Accord visant à prévenir la pêche non réglementée en haute mer dans l’océan Arctique central
OBJECTIF: conclure, au nom de l’Union européenne, l’accord visant à prévenir la pêche non réglementée en haute mer dans l’océan Arctique central.
ACTE PROPOSÉ: décision du Conseil.
RÔLE DU PARLEMENT EUROPÉEN: le Conseil ne peut adopter l’acte que si le Parlement européen a approuvé celui-ci.
CONTEXTE : le 31 mars 2016, le Conseil a adopté des directives de négociation autorisant la Commission à ouvrir, au nom de l’Union européenne, des négociations relatives à un accord international visant à prévenir la pêche non réglementée en haute mer dans l’océan Arctique central.
Sur la base des directives de négociation pertinentes, la Commission a mené des négociations avec les délégations du Canada, de la République populaire de Chine, du Royaume de Danemark en ce qui concerne les Îles Féroé et le Groenland, de l’Islande, du Japon, de la République de Corée, du Royaume de Norvège, de la Fédération de Russie et des États-Unis d’Amérique en vue de la conclusion d’un accord contraignant visant à prévenir la pêche non réglementée en haute mer dans l’océan Arctique central.
L’accord permettra de prévenir la pêche commerciale non réglementée dans le secteur de la haute mer de l’océan Arctique central, une zone d'une superficie d'environ 2,8 millions de kilomètres carrés.
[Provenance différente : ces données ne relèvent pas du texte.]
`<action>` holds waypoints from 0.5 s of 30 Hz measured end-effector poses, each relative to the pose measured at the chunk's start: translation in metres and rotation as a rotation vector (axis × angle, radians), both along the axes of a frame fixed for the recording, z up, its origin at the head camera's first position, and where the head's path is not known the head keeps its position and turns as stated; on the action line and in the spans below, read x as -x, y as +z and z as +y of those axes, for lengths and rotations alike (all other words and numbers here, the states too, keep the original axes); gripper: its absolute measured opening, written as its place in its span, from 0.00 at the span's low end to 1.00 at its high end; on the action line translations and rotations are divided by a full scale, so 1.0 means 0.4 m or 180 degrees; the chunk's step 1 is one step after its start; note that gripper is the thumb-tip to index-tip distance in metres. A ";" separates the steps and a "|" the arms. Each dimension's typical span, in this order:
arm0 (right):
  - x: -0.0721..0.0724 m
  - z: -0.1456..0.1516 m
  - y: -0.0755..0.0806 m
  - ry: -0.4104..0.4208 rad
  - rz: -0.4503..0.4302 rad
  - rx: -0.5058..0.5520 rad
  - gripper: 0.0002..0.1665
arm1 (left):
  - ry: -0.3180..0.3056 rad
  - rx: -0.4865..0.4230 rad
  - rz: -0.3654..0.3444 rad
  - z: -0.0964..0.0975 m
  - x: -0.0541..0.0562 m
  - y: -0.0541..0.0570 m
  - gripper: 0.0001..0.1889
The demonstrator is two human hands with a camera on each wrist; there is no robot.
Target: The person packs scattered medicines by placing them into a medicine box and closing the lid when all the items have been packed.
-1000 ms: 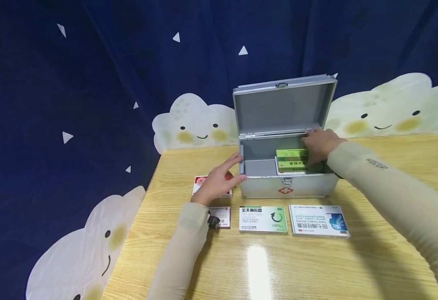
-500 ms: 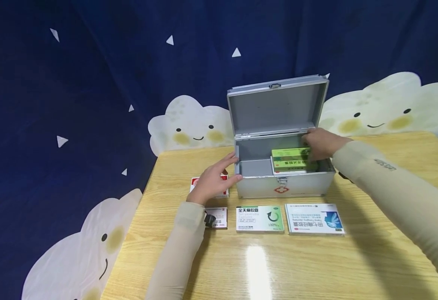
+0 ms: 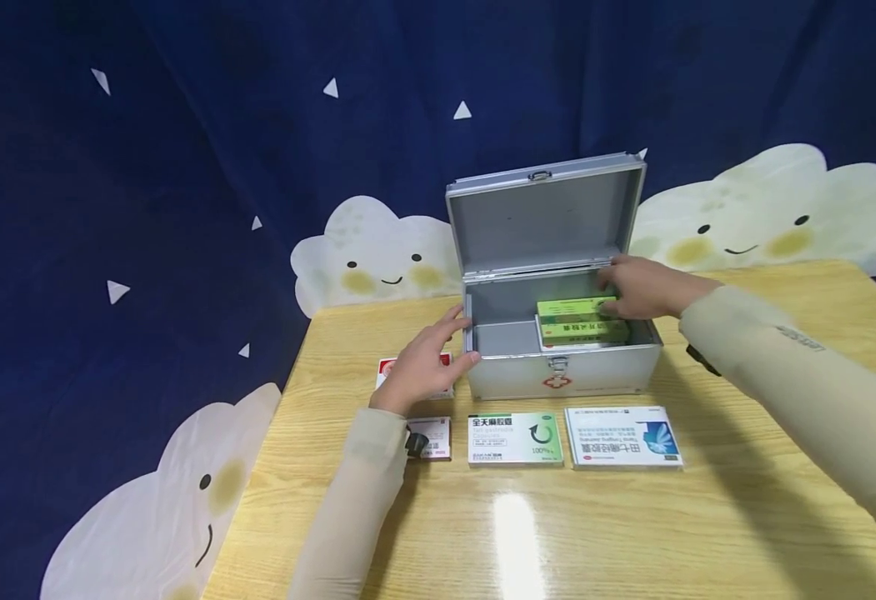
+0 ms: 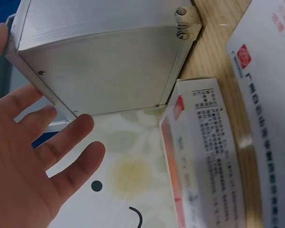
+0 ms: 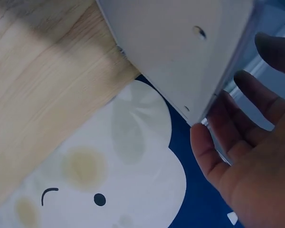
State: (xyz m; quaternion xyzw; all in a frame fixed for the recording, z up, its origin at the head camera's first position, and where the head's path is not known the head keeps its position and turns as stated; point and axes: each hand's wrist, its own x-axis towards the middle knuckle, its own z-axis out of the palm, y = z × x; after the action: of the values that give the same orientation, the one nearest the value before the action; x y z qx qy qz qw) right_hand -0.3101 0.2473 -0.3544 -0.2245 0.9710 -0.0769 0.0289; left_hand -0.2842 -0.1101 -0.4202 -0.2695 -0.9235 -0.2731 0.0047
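Note:
A silver first-aid case [image 3: 513,377] stands with its lid [image 3: 550,218] raised. Inside, toward the right, green medicine boxes [image 3: 580,332] lie on top of a white one. My left hand [image 3: 424,365] rests at the case's left rim, thumb toward the front; in the left wrist view its fingers [image 4: 66,137] are spread and hold nothing. Over the right end of the case is my right hand [image 3: 643,287], its thumb close to the green boxes. The right wrist view shows this hand [image 5: 261,156] with loosely extended fingers beside the case's side wall, nothing gripped between them.
In front of the case lie a white-and-green medicine box [image 3: 515,439], a white-and-blue one [image 3: 623,437] and a small white box [image 3: 435,437] partly behind the left wrist. A red-and-white box [image 3: 387,371] sits left of the case. Behind the wooden table [image 3: 595,533] hangs a dark blue curtain [image 3: 257,100].
My right hand has drawn up and back from deeper in the case, leaving the green boxes inside. The left hand stays at the left rim. The head view has shifted slightly.

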 end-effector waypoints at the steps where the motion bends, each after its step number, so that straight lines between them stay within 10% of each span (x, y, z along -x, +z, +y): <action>1: -0.004 0.002 0.001 0.0026 0.0010 0.0058 0.21 | -0.0002 -0.0037 -0.0002 -0.001 0.001 -0.002 0.35; 15: -0.109 0.072 0.046 -0.0234 0.0115 0.0654 0.22 | -0.0016 -0.0051 0.0064 -0.002 0.008 -0.002 0.39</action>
State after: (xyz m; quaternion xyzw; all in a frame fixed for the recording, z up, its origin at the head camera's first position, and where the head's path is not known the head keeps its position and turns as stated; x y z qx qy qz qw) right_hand -0.2664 0.2761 -0.3360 -0.1918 0.9660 -0.1730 -0.0147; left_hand -0.2872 -0.1111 -0.4209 -0.2745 -0.9205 -0.2777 0.0155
La pratique de la pêche commerciale n'a jamais été signalée dans cette zone et n’est pas susceptible de se produire dans un avenir proche. Toutefois, compte tenu de l’évolution des conditions de l’océan Arctique, les gouvernements en question ont élaboré le présent accord conformément à l’approche de précaution en matière de gestion des pêches.
CONTENU: cette proposition invite le Conseil à adopter la décision de conclure, au nom de l’Union européenne, l’accord visant à prévenir la pêche non réglementée en haute mer dans l’océan Arctique central. En devenant partie à l’accord, l'Union assurera la cohérence de son approche en matière de conservation dans tous les océans et renforcera son engagement en faveur de la conservation à long terme et de l’exploitation durable des ressources biologiques de la mer dans le monde entier.
L’accord mettra en place un programme conjoint de recherche scientifique et de surveillance dans le but d’améliorer la compréhension des écosystèmes de la zone concernée et, en particulier, de déterminer si des stocks de poisson susceptibles d’être exploités de manière durable peuvent exister dans cette zone.
L’accord, une fois entré en vigueur, comblera un vide réglementaire important dans le cadre actuel de la gouvernance internationale des océans.